No Kill CAN be accomplished. We can prove it, because No Kill HAS been accomplished.
"Facts do not cease to exist because they are ignored"
~Aldous Huxley
http://www.no-killnews.com/
If No Kill is possible, then it is a moral imperative.
No Kill has been proven possible.
Therefore it is imperative.
The first great prejudice: Racism.
The scond great prejudice: Sexism
The third great prejudice: Speciesism
http://www.all-creatures.org/aip/nl-20090408-1.html
In my opinion, the ignorance required to support PETA is now so willful, such a level of willful ignorance, as to be immoral and anti-animal.
What bothers me though, beyond the PETA issue, is the fact that these heated discussions among people who do care about the general well being of animals, whether they are abolitionists or welfarists, are fractioning the movement.
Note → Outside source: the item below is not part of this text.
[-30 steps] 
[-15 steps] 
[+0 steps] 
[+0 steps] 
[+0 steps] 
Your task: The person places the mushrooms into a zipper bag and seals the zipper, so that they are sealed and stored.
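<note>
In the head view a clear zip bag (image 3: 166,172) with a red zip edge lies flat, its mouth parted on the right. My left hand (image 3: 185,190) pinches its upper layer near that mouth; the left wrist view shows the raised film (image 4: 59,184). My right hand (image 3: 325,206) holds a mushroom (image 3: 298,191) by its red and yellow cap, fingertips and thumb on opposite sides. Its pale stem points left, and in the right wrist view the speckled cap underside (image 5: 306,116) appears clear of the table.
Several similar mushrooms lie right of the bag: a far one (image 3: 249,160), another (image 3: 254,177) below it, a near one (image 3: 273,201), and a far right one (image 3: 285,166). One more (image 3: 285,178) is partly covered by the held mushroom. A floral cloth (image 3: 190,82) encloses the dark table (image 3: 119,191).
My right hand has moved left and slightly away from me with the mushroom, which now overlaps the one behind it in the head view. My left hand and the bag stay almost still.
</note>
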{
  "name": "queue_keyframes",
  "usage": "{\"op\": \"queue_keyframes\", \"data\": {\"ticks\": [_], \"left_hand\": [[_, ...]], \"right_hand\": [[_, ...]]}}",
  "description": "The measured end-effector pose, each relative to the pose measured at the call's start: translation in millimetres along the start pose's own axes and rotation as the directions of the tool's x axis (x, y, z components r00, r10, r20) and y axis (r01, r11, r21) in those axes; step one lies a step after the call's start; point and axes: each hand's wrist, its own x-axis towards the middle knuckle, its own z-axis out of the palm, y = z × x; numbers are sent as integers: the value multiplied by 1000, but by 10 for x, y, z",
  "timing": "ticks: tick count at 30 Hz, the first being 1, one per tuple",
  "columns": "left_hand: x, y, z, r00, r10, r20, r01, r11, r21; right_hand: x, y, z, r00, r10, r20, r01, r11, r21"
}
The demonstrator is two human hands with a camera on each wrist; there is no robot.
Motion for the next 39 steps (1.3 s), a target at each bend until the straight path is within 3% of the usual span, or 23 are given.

And along come all the true winners of all this internal struggle, we've seen plenty of them in these forums, you know the ones I'm talking about: those who cynically shout at the world how much they enjoy killing (hunting or otherwise), wearing fur, dogfighting, bullfighting, circus that exploit animals, etc; the ones go beyong the mere justification of an omnivore diet, and take pleasure in ridiculing the vegan lifestyle. And although I am aware at how annoying and right down useless some of the self-righteous vegan rants are, we have to remember that they come from a very different mindset than the one that tries to vindicate killing just for the fun of it (where I'm pretty aware you'll place PETA)
PETA is not on the pro-animal side.
The pro-animal side is many people, most dog owners, most dog breeders, most vets, most dog food manufacturers, the slaughter houses that help make dog food, but it does not include PETA.